§ LISTED RECORDS:
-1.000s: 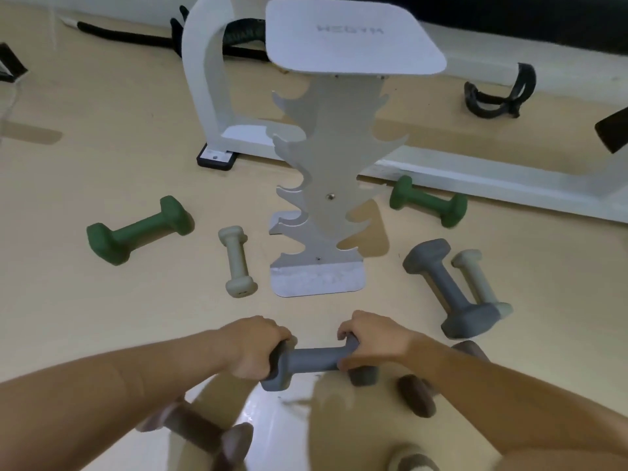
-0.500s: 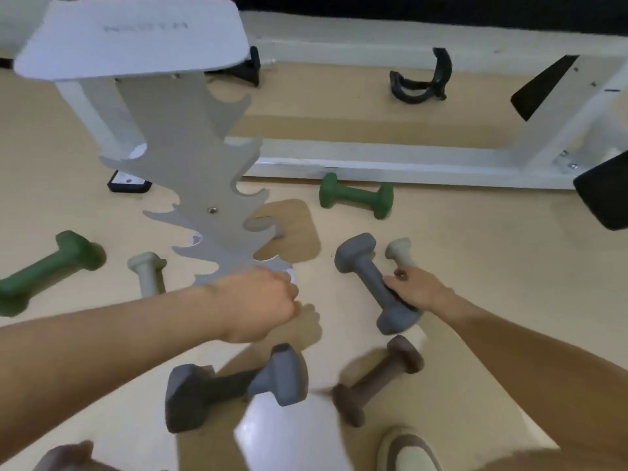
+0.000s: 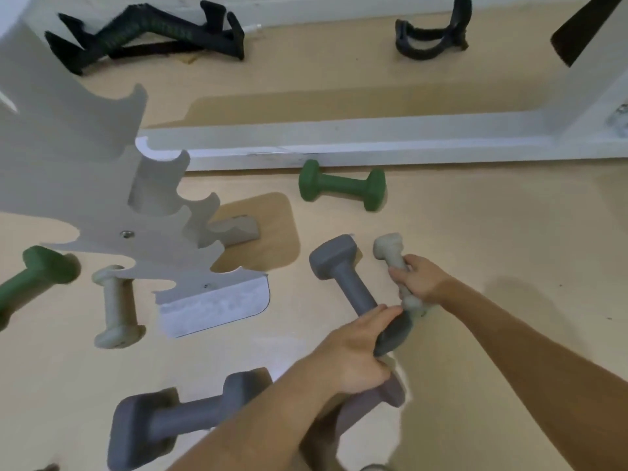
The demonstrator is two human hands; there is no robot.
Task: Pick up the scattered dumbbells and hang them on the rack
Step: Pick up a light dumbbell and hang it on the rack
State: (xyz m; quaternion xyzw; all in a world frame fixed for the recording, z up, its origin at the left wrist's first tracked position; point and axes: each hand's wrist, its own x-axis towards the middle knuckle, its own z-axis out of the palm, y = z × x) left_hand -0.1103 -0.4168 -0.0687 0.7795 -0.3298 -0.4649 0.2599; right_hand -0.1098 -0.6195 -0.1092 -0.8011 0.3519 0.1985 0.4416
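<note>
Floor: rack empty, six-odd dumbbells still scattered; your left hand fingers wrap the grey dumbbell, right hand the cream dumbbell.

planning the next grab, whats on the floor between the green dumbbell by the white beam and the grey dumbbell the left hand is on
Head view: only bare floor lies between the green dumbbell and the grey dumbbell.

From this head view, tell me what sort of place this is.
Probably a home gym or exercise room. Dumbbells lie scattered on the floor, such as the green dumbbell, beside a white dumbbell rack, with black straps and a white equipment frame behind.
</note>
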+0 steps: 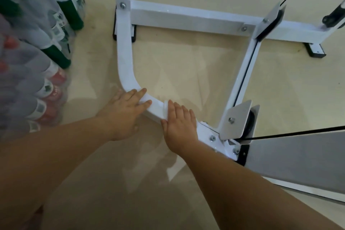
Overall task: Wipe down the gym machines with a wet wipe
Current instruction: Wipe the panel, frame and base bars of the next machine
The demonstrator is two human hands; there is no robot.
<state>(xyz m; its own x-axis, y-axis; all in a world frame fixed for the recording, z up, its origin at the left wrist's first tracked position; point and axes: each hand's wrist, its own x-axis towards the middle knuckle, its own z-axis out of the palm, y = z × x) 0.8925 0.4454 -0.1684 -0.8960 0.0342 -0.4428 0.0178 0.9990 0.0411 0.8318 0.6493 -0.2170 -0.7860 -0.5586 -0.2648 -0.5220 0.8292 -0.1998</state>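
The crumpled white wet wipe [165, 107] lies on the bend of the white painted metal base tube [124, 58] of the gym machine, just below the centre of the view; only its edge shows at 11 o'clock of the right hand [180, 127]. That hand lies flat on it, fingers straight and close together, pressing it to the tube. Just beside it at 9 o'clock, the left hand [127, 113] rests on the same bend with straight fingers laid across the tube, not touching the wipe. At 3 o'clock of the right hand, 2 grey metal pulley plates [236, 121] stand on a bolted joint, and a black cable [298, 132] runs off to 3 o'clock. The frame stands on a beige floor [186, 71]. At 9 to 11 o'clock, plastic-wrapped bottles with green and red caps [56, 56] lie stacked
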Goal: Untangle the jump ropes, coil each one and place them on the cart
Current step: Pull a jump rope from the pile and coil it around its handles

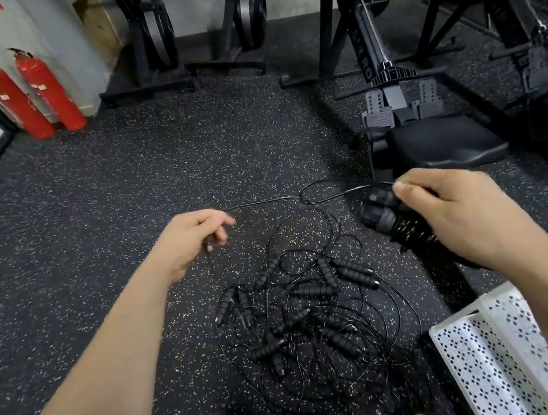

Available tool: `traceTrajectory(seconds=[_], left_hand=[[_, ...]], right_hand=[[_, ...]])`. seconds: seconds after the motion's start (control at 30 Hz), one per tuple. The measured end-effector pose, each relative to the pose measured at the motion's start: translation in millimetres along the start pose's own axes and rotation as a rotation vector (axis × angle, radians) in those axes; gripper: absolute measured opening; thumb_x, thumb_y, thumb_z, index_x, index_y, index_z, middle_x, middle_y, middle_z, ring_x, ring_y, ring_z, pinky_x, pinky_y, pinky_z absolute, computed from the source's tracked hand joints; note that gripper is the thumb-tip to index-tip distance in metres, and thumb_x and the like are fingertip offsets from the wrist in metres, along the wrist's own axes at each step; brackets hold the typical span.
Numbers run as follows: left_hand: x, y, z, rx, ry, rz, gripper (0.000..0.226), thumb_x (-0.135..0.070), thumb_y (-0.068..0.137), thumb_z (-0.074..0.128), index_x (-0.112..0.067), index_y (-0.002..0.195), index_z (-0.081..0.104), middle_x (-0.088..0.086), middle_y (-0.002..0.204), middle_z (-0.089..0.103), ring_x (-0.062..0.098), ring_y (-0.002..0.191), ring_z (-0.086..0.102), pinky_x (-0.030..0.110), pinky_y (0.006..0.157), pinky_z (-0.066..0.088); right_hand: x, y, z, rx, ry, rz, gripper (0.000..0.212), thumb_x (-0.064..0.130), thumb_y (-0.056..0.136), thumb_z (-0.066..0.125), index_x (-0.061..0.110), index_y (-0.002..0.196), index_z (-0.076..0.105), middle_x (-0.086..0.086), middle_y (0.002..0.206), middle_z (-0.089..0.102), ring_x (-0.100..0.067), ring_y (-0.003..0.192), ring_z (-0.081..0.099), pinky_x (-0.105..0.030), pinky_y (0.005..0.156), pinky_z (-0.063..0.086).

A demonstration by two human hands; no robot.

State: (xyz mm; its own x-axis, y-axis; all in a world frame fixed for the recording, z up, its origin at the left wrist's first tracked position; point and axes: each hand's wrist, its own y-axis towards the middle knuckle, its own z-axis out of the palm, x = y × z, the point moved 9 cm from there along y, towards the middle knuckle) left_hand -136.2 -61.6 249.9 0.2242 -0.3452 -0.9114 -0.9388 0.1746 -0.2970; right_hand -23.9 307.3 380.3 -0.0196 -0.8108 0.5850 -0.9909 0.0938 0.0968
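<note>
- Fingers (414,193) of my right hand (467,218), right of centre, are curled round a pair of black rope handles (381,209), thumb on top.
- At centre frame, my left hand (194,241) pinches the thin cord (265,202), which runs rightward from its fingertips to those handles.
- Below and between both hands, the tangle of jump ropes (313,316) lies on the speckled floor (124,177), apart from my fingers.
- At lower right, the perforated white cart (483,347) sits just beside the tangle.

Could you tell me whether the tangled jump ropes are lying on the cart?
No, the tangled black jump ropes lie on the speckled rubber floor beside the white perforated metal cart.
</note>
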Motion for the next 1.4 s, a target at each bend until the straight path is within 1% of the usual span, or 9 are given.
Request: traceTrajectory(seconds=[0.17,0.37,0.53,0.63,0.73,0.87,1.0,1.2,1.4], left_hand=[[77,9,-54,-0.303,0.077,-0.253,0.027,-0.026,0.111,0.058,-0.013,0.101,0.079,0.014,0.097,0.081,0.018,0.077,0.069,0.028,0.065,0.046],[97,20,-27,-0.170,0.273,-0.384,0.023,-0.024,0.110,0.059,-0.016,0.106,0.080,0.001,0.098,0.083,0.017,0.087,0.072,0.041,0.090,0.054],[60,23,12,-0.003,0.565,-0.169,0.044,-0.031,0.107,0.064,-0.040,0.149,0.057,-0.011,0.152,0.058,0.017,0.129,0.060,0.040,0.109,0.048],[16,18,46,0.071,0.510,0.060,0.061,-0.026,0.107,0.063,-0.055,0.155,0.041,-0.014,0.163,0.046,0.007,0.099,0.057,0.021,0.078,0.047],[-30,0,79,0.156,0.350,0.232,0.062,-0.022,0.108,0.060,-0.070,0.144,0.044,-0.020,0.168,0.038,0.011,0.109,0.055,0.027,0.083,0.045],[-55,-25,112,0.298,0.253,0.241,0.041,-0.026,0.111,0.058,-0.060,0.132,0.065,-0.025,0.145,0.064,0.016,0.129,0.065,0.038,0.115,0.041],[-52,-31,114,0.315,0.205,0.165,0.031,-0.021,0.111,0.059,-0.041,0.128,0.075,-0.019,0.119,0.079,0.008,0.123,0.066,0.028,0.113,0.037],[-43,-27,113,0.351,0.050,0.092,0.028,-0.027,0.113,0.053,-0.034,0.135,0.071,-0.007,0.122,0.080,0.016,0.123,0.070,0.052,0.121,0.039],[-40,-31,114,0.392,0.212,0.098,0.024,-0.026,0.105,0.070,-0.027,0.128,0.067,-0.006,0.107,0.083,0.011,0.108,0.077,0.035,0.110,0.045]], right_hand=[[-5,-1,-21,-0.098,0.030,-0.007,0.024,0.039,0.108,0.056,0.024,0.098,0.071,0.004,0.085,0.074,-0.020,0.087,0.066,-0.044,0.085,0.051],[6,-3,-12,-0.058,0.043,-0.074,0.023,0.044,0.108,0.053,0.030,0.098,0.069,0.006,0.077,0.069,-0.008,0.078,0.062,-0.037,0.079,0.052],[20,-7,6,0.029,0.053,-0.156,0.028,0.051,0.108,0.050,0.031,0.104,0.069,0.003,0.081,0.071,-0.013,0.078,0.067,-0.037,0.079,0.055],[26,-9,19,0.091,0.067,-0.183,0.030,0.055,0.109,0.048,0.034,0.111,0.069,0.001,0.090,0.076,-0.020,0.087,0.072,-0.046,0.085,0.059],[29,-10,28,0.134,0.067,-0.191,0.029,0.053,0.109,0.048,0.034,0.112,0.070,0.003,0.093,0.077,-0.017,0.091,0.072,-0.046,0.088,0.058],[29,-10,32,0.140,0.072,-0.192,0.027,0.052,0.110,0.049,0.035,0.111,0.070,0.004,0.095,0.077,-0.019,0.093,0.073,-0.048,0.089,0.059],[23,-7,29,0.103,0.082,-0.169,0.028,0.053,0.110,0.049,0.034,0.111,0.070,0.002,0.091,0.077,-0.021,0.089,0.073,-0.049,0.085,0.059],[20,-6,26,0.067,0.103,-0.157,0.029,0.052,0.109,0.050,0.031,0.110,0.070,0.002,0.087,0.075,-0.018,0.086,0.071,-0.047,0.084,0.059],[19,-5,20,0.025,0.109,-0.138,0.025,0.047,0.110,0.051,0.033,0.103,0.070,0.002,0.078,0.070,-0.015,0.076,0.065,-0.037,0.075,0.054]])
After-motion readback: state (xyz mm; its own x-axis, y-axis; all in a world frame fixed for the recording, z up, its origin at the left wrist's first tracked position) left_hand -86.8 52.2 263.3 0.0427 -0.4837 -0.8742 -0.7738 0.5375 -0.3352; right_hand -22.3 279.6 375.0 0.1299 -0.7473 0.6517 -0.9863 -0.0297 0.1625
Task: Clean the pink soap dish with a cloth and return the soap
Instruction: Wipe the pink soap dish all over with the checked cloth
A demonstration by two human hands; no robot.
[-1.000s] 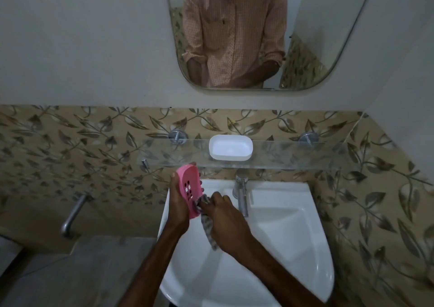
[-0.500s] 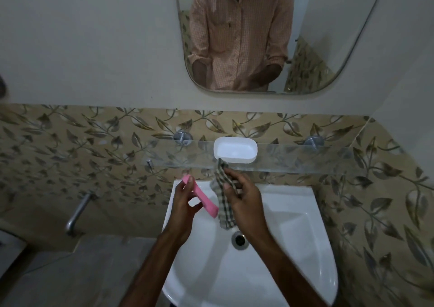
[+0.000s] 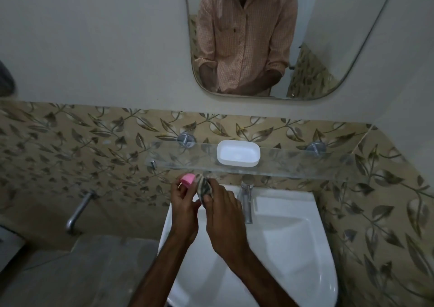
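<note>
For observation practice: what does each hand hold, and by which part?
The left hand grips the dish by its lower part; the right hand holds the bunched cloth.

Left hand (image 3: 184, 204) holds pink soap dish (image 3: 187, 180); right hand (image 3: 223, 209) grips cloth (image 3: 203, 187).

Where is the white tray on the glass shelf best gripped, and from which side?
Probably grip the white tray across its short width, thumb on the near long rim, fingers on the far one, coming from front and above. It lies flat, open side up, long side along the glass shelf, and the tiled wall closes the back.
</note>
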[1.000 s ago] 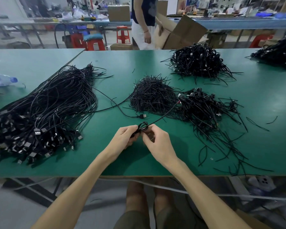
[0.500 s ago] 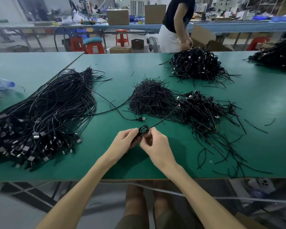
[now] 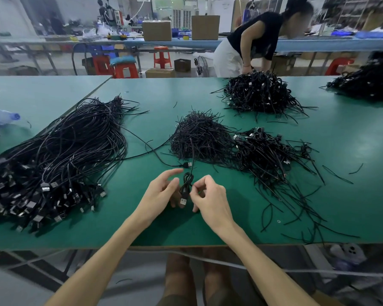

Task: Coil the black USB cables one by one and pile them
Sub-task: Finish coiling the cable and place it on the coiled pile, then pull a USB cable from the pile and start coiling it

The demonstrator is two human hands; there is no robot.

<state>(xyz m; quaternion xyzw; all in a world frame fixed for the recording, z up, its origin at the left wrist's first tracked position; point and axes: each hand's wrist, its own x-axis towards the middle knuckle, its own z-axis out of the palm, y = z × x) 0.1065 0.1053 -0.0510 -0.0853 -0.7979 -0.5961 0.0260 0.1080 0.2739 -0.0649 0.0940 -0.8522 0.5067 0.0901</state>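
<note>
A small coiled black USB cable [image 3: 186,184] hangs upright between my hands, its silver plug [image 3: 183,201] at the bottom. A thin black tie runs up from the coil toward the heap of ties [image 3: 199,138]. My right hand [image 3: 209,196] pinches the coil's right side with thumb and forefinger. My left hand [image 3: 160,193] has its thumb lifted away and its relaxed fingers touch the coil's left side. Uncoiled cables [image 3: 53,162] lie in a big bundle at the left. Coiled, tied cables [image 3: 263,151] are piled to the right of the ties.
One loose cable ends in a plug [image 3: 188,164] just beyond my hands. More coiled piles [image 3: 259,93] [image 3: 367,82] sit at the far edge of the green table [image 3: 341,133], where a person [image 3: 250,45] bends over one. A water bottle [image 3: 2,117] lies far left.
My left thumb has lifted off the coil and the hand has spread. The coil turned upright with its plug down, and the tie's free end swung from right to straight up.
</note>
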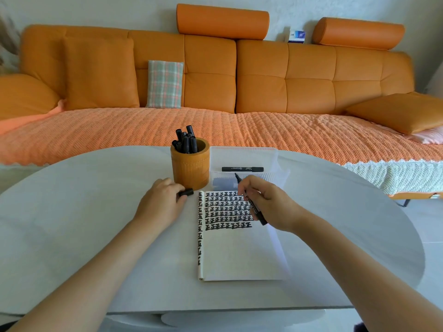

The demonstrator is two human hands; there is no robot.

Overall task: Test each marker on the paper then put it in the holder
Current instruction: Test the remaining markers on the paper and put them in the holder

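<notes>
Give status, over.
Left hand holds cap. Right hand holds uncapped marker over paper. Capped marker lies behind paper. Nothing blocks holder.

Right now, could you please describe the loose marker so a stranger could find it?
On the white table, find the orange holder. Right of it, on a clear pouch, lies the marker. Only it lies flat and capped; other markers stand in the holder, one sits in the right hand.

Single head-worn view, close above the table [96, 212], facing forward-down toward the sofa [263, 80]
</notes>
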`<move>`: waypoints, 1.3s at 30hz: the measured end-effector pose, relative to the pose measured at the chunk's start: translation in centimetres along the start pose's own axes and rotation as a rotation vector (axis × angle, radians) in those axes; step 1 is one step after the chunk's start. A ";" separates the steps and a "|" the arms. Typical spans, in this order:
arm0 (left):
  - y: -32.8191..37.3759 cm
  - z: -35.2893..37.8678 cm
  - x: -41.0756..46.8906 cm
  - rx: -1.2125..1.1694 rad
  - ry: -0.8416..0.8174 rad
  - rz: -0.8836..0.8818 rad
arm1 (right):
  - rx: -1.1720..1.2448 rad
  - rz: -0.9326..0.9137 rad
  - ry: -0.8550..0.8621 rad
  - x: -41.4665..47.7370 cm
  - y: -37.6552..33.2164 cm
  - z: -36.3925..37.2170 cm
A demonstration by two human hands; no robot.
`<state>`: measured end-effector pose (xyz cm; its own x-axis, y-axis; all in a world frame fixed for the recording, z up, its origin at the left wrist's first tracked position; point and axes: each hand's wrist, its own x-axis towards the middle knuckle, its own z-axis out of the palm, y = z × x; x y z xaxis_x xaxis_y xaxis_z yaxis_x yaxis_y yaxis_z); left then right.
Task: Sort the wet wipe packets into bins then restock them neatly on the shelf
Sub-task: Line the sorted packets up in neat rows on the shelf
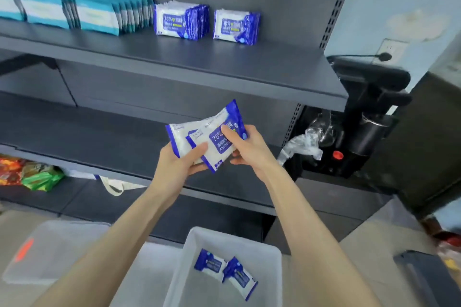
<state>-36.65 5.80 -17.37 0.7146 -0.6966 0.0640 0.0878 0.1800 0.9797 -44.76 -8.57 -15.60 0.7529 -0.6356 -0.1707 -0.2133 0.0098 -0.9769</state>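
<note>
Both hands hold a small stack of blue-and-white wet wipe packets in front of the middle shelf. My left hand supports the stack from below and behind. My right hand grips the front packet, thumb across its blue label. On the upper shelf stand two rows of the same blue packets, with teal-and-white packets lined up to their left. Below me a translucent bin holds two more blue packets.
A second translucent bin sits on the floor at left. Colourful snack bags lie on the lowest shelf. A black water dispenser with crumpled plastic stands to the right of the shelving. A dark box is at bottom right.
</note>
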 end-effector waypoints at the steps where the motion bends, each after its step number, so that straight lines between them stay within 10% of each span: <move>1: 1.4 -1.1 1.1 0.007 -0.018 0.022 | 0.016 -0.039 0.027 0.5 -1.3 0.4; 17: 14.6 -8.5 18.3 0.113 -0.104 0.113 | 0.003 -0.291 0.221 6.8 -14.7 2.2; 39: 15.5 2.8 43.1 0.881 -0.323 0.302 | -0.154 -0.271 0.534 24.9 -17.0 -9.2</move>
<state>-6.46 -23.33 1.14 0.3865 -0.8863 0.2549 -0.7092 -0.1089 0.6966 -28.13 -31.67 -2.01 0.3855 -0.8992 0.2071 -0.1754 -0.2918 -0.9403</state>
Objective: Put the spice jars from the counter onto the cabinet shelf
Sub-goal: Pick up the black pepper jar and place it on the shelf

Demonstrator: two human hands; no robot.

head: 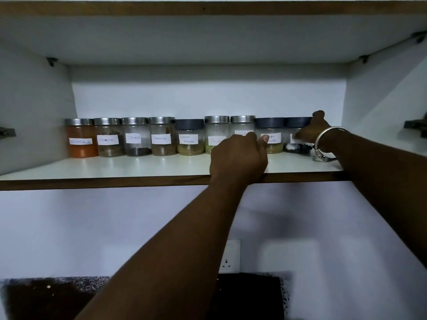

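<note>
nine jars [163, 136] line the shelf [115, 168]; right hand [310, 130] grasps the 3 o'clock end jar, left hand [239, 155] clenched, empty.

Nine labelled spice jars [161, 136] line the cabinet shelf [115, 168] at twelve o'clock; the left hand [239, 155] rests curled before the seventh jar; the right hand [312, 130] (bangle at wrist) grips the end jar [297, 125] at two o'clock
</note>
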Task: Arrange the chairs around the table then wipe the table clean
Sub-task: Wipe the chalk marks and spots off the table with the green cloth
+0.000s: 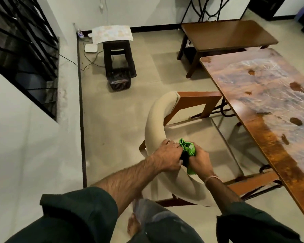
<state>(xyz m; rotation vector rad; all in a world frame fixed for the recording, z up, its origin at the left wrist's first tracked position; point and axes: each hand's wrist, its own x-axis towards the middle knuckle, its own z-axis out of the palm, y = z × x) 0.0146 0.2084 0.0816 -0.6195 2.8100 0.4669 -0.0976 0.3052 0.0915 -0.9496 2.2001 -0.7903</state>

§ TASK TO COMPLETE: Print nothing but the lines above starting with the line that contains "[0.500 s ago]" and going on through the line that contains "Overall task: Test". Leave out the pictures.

§ ANSWER BOX:
[0.500 s ago] 
[now] 

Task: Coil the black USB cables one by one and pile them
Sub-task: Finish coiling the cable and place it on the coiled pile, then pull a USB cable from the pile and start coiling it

The demonstrator is two human hands; there is no robot.

<state>(xyz m; quaternion xyzw; all in a world frame fixed for the recording, z up, its origin at the left wrist's first tracked position; point and axes: each hand's wrist, its own x-axis towards the middle knuckle, its own z-axis out of the palm, y = z × x) 0.1065 0.1053 -0.0510 -0.0853 -0.7979 -0.5961 0.0260 0.1080 0.2739 -0.0649 0.0940 -0.8522 0.5067 0.0901</state>
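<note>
A small coiled black USB cable [image 3: 186,184] hangs upright between my hands, its silver plug [image 3: 183,201] at the bottom. A thin black tie runs up from the coil toward the heap of ties [image 3: 199,138]. My right hand [image 3: 209,196] pinches the coil's right side with thumb and forefinger. My left hand [image 3: 160,193] has its thumb lifted away and its relaxed fingers touch the coil's left side. Uncoiled cables [image 3: 53,162] lie in a big bundle at the left. Coiled, tied cables [image 3: 263,151] are piled to the right of the ties.
One loose cable ends in a plug [image 3: 188,164] just beyond my hands. More coiled piles [image 3: 259,93] [image 3: 367,82] sit at the far edge of the green table [image 3: 341,133], where a person [image 3: 250,45] bends over one. A water bottle [image 3: 2,117] lies far left.
My left thumb has lifted off the coil and the hand has spread. The coil turned upright with its plug down, and the tie's free end swung from right to straight up.
</note>
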
The demonstrator is two human hands; there is no robot.

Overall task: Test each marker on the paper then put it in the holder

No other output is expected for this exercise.